И Дроздов, словно пронзенный током, вскочил, мигом понимая, что может произойти сейчас в этой пустой электричке, среди непроглядной ночи, откуда никто на помощь не придет, и, вскочив с той мстительной вспыльчивой готовностью, которая рождала в нем совсем другого, опасного для самого себя, разом как бы лишенного страха и благоразумия человека, проговорил злым выдохом:
– Шавки! – Он перевел дыхание. – Слушай сюда, что скажу! – прибавил он пересохшими губами, быстро сунув руку в карман, где лежал стопорный нож, купленный им во время практики на иркутском рынке. – Первое – мотайте отсюда к чертовой матери, чтоб духу вашего не было! Пришью обоих, – выговорил он сквозь зубы не раз слышанные в строительных бараках слова при общении с рабочими из заключенных, и растопыренной пятерней левой руки, как это делали ссорившиеся урки, толкнул в грудь парня с блинообразным лицом. – Ну? Исчезай отсюда, черепаха! Брысь, сволочь!

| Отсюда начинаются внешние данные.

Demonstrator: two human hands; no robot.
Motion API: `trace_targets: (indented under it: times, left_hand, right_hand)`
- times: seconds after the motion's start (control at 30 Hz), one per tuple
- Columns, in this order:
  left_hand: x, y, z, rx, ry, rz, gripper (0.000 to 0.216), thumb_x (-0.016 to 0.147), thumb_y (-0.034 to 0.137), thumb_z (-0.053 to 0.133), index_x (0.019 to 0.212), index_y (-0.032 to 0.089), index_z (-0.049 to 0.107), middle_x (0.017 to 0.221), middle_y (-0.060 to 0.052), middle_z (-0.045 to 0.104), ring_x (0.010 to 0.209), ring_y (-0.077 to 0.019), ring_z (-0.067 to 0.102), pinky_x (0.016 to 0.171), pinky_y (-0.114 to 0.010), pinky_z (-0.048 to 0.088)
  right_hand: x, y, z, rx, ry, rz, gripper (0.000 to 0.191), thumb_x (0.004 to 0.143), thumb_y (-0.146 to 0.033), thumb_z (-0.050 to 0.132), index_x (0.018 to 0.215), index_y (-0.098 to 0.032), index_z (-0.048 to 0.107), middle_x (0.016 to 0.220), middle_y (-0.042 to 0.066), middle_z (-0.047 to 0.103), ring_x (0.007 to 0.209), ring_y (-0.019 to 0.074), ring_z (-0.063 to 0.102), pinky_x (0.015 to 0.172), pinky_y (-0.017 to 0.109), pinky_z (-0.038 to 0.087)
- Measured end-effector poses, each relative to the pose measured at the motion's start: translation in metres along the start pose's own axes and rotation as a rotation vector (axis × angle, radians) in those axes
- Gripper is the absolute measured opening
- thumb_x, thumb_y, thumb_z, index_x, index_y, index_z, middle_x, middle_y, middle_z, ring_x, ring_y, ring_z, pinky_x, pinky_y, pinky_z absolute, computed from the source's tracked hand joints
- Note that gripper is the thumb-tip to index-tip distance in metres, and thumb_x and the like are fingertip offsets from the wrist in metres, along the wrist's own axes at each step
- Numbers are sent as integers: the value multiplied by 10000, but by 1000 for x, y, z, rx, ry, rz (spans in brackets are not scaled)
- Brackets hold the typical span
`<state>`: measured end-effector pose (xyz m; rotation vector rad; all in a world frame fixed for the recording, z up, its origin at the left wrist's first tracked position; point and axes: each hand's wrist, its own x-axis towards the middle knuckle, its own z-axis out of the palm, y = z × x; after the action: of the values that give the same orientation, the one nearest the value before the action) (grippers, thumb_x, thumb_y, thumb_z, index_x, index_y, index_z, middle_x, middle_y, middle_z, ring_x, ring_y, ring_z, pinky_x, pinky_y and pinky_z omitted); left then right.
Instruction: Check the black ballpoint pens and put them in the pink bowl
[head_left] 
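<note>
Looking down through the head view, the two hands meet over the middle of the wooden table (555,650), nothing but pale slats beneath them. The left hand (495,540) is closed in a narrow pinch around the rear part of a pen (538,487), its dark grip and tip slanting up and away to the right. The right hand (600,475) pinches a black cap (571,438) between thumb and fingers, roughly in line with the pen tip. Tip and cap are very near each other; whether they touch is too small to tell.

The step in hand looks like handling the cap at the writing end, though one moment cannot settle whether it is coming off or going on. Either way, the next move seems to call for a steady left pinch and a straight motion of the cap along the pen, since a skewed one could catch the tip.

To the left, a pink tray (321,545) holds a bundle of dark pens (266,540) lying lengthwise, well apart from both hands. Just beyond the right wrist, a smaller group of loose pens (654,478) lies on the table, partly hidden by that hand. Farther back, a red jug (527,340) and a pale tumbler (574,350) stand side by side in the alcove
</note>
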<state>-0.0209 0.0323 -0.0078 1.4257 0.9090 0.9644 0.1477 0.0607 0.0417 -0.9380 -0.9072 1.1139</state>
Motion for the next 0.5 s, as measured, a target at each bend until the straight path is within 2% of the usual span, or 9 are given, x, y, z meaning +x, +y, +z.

– Ах ты, фраер, падла! – просипел парень, отступив на шаг, угловато вскинул одно плечо, а рука его задергалась в кармане, силясь выхватить из глубины нечто неудобное, массивное, застрявшее, что не успел увидеть Дроздов.
В этот момент сухощавенький парень вскрикнул пронзительно:
– Стой, Петь! Шухер! – и потащил блинообразного парня за рукав в проход, оглядываясь. Тот рванулся, стряхнул его руку, выругался шепотом:
– Отзынь на три вершка, сука!
Электричка, свистя, подходила к станции, замелькали осыпаемые дождем фонари, под ними все медленнее заскользила платформа, затем послышались за окном, ворвались звуки гармони, поющие мужские и женские голоса; наползла и застыла тускло освещенная станционная постройка, из-под навеса с пьяным визгом, криком бросилась к вагону толпа людей во главе с рослым гармонистом, на бегу прикрывшим полами белого плаща гармонь на груди. Загремели двери. Толпа шумно ввалилась в вагон, со смехом, с подталкиваньем расселась возбужденно вокруг парня в белом плаще, сейчас же кто то крикнул томным девичьим голосом: «Сережа, давай нежную!» – и гармонист, в пьяном согласии склонив голову к мехам, сонно ухмыльнулся: «Цветочки, что ль? А?»